The financial divergence between this model and typical joint-stock ventures proved dramatic. Historical records indicate the Bridgewater Canal generated annual profits averaging around thirteen percent in the decades following 1806, with peak years reaching twenty-three percent, long after the speculative bubble had collapsed. Compare this performance to the typical fragmented canal project struggling to pay even a five-percent dividend, and the structural difference becomes apparent. The Duke operated what modern observers might describe as a cash-compounding engine, while toll-dependent canals functioned as either zombie enterprises consuming capital to maintain operations or outright bankruptcies.

The Duke's access to patient capital created another structural advantage unavailable to joint-stock companies operating under pressure from impatient shareholders. He financed early construction through personal estates and substantial borrowing, reportedly reducing his household expenditures to minimum levels to sustain the buildout during its most capital-intensive phases. This patience enabled continuous reinvestment in maintenance and operational excellence: his canal remained in full working order for more than a century while competitors' infrastructure degraded through deferred maintenance as revenue-starved operators cut costs. The operational moat widened over time: the well-maintained Bridgewater Canal remained the preferred route even after the Manchester Ship Canal's arrival in 1893 introduced modern competition.

Other successful canal ventures throughout the era displayed remarkably similar characteristics. The Trent and Mersey Canal, positioned to funnel traffic between the Midlands industrial region and Liverpool's port facilities, reportedly delivered dividends of forty-six pounds on every hundred pounds invested during peak years: a staggering forty-six percent annual return reflecting the canal's control of a geographic bottleneck that no competitor could easily circumvent! Canals in regions where multiple possible routes existed faced thin volumes and price competition that made servicing construction debt impossible. The winners also practiced operational excellence that reinforced their competitive position. They reinvested profits to deepen channels, extend branch networks, and maintain year-round reliability, creating a maintenance moat that undercapitalized rivals could not match. The most profitable operations spent liberally on dredging and repairs to ensure continuous navigation, while shoestring competitors closed for winter freezes or flood damage.

These successful operators treated infrastructure as a long-term service business requiring sustained investment rather than a speculative asset to be flipped for quick returns. They possessed patient capital, often aristocratic or industrial family wealth, willing to accept decade-plus payback periods and ongoing maintenance expenses. This separated them fundamentally from the manic investors who expected immediate dividends and abandoned positions when quick returns failed to materialize.

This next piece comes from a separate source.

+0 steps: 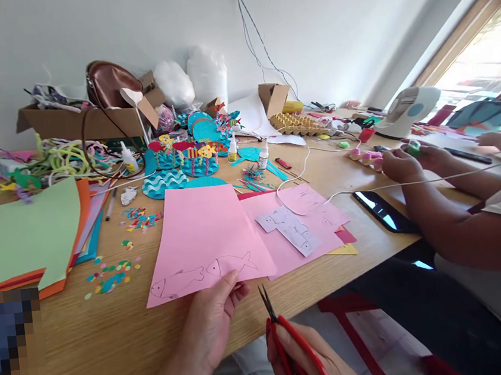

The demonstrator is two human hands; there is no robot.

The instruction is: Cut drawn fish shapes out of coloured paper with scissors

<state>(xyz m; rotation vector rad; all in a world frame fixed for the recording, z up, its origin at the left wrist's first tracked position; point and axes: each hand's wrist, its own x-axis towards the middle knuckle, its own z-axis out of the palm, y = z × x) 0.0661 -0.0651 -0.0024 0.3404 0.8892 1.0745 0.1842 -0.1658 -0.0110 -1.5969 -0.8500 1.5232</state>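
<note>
My left hand (214,310) pinches the near edge of a pink sheet of paper (201,228), thumb on top and fingers beneath. Two fish outlines (177,281) are drawn in pencil along that edge. In my right hand (312,348) is a pair of red-handled scissors (270,308), its slim dark blades slightly apart and pointing up, just short of the sheet's near right corner. Behind and to the right lies another pink sheet (327,233) with pencil drawings. On it rests a pale cut piece of paper (288,228), also drawn on with fish.
Left are stacked coloured sheets (23,235) and loose confetti (112,276). Blue paper crafts with fish (198,160), glue bottles (262,155) and a cardboard box (86,121) stand behind. A white cable (294,177) crosses the table near a phone (385,212). Another person's hands (402,162) work at right.
</note>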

The core insight embedded in these outcomes challenges fundamental assumptions about infrastructure competition. Superior technology provided no meaningful competitive advantage. Every canal represented essentially identical engineering: a water-filled channel equipped with locks and towpaths. No company possessed proprietary construction techniques that delivered lasting differentiation. What separated the twenty percent that succeeded from the eighty percent that failed was control of constrained physical and commercial assets rather than any technical innovation. The Duke of Bridgewater did not invent a novel form of canal. He controlled the only water route from vital coal fields to a major city, plus ownership of the commodity flowing through that route. Similarly, other profitable canals held exclusive rights granted through Parliamentary acts or unique geography. They cornered a resource (whether a route, a source of freight, or a regional mandate) that others could not readily duplicate.

The pattern extends beyond its specific historical moment with direct implications for modern capital allocation. The technology component of canal operation (the barges, the water, the lock mechanisms) functioned as a commodity. Hundreds of engineers throughout Britain in 1800 possessed the technical capability to construct functional canals, yet eighty percent of projects failed because they lacked the cornered resource. The Duke's competitive advantage derived not from superior engineering but from the combination of a strategic route and integrated demand that guaranteed utilization regardless of external market conditions.

This represents the definitive signal amid the noise of infrastructure buildouts. The critical question is not who possesses the most impressive hardware or engineering talent, but rather who controls the chokepoint and the anchor customer that ensures utilization.

Control the chokepoint, and you control the entire game.

Modern equivalents (an example)

Now, here's a provocative claim: the same pattern of infrastructure overinvestment that destroyed canal investors in the 1790s is currently unfolding across different sectors today.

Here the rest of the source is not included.